Building automation systems (BASs) have evolved tremendously in recent years. Their newest systems are smarter and more sophisticated than many would have thought possible. BASs monitor and manage HVAC equipment, lighting, and occupancy in hospitals and healthcare facilities. And they do so much more.
A BAS performs energy management monitoring and measuring functions
Building automation systems have also taken on energy management, and have the capabilities to fully monitor and measure complex energy variables.
Critical facilities areas
New advances in the specialized BAS dashboard interfaces monitor critical facilities areas, integration of patient-scheduling software, and specialized interfaces for nontraditional BAS users such as nurses and patients who must be able to quickly adjust to conditions in occupied areas.
Compliance demands and clinical accountability needs are propelling smarter integrations and new applications to hospital BASs. For example, the BAS is integrated with surgical scheduling to optimize energy use in the OR. At the same time, the BAS is increasing clinical productivity and reducing risk via surgical event and environmental documentation dashboards. Technology integration is also at work in patient rooms through smart temperature and lighting controls.
Cloud-based energy management platforms are further advancing the healthcare industry, making it easy to communicate with other complex clinical, business, and building systems.

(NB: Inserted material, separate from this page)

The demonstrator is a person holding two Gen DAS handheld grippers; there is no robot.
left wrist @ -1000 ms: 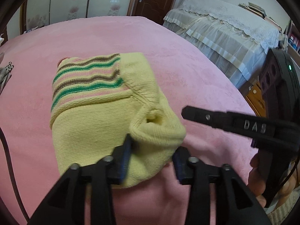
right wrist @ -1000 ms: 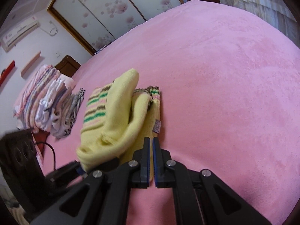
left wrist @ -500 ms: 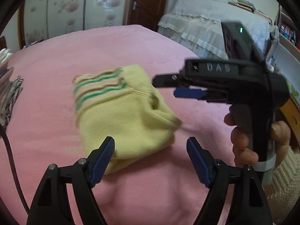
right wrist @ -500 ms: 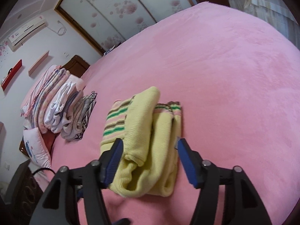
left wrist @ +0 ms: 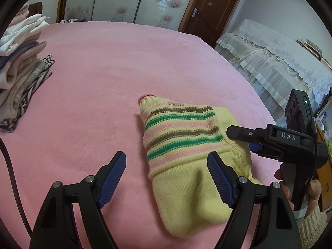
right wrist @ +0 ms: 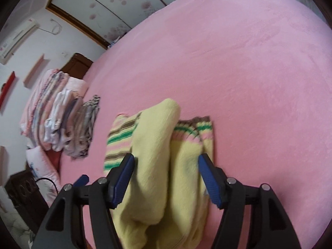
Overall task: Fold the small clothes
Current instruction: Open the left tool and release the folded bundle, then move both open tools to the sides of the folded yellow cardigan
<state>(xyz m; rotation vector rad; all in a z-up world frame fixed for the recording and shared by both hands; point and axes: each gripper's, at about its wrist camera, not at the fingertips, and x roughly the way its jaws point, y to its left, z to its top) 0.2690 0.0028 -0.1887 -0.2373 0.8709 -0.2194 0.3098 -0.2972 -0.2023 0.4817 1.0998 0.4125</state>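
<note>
A small yellow knit sweater with green, brown and pink stripes lies folded on the pink bed. It also shows in the right wrist view. My left gripper is open and empty, its right finger over the sweater's near edge, its left finger over bare bed. My right gripper is open, with the folded sweater lying between its fingers, not pinched. The right gripper also shows in the left wrist view, at the sweater's right side.
A stack of folded clothes sits at the bed's left edge, also in the right wrist view. A second bed with a white lace cover stands at the right. A dark cable runs along the left.
Both grippers opened and let go of the sweater. The left gripper drew back and swung left, so the sweater now lies to its right. The right gripper stayed at the sweater's side.
</note>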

Software as a service (SaaS) adds more value to a BAS by allowing users to collect data from multiple BASs via the cloud, standardize it, and deliver it in a user-friendly application.

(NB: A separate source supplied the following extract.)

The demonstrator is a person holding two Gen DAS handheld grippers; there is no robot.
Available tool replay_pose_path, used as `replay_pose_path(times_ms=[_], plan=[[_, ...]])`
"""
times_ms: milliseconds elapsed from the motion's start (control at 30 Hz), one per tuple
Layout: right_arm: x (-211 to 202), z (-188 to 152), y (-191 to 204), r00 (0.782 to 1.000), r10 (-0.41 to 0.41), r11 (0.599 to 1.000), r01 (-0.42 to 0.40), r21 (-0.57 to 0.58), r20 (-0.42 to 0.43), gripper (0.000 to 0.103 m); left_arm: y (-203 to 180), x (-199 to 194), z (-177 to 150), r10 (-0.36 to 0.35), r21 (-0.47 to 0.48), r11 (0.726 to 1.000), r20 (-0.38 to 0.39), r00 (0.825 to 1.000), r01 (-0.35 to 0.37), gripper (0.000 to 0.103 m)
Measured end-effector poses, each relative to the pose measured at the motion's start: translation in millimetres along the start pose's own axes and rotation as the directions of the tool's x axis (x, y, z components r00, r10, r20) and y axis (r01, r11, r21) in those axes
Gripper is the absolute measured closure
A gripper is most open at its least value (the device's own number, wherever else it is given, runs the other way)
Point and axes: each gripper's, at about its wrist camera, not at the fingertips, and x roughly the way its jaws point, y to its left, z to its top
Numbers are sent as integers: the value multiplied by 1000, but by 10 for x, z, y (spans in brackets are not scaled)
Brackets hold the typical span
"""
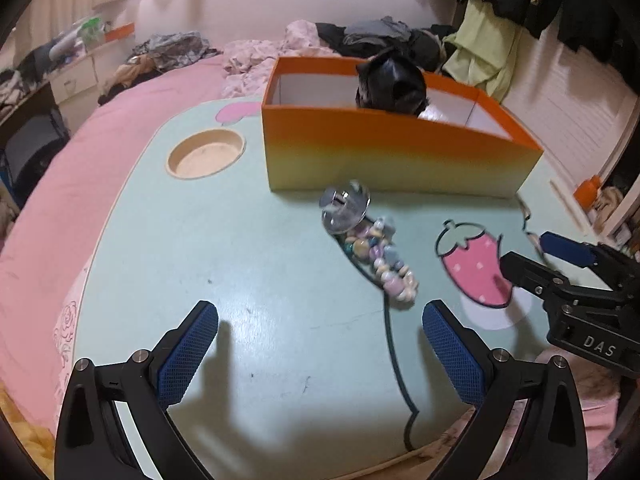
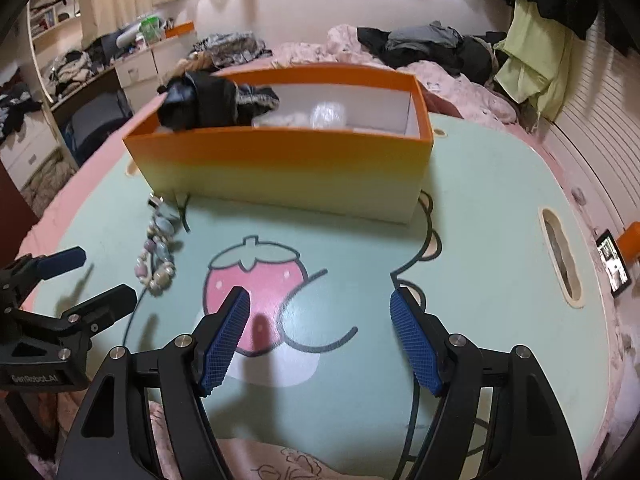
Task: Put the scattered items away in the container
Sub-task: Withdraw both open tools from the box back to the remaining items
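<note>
Both fisheye views sit low and close over the mint-green cartoon-printed lap table (image 1: 200, 240), facing the far orange-and-yellow cardboard box (image 1: 392, 152). The left view looks from the near left, the right from the near right; they share the pastel beaded bracelet (image 2: 158, 256) and pink strawberry print (image 2: 256, 280).

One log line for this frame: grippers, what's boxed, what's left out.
left gripper: open, empty | right gripper: open, empty | orange box: holds black item | bead bracelet: on table

bare desk (image 1: 224, 264) lies ahead of the left tongs (image 1: 320, 354) up to the orange box (image 1: 392, 152). the bead string (image 1: 380, 256) and clear piece (image 1: 345, 208) block the middle path; a black bundle (image 2: 208, 98) fills one end of the box.
</note>
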Motion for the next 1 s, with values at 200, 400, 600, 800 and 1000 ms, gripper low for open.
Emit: replay_pose_path(times_ms=[200, 400, 600, 800, 1000], plan=[[19, -55, -69, 1000, -15, 1000, 15, 28, -8, 30, -89, 50, -60, 48, 35, 998, -7, 999, -48, 0], [32, -94, 16, 998, -57, 998, 57, -14, -3, 26, -112, 32, -78, 46, 34, 998, -1, 999, -46, 0], [33, -109, 30, 998, -56, 998, 56, -17, -2, 22, -179, 0, 9, -13, 13, 1000, 14, 1000, 13, 7], [20, -103, 8, 998, -59, 998, 59, 3, 3, 22, -287, 91, 138, -1, 36, 999, 11, 1000, 1, 16], [-24, -112, -83, 999, -29, 998, 27, 57, 23, 22, -336, 120, 180, -1, 53, 999, 18, 1000, 0, 43]])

Originally, BASs were deployed primarily to maintain patient comfort and environmental parameters. Today, however, they are largely responsible for consolidating technical infrastructure and optimizing hospital operations.
Specialized energy dashboards
Specialized energy dashboards have become integral to helping facilities managers identify energy usage trends and areas for improvement using vital diagnostic measures. Monitoring the efficiency of principal central plant and air systems is essential and often drives specialized optimization programs to ensure the systems are running at top efficiency. Plug load monitoring also is important.
Many hospitals have also invested in metering. Improvements in physical meters with more reliable BACnet/Modbus compatibility and better latency, and the ability of BASs to store greater volumes of data, have made it possible for hospitals to better establish a baseline for energy consumption at their facilities.
Between advances in BAS technology and its ability to seamlessly integrate a range of subsystems as well as provide access to actionable data, and the growth of cloud-based applications, operators are better able to prioritize elements that can provide the greatest opportunity for savings and return on investment.
Capturing energy data for analysis
Energy data captured by the BAS can be transferred to cloud software and services for more detailed and thorough analysis. The findings and suggested improvements are then available through the on-site operator interface.
Hospital BASs are expected to continue to progress at a rapid pace. The focus for manufacturers will be on cheaper, faster hardware, and more robust, interoperable software. Software development will continue to adapt to new IT platforms and cloud-based applications, incorporating intelligent analytics, automated fault detection, and diagnostics. Tomorrow’s BAS systems will become the big data link in the imminent building information revolution.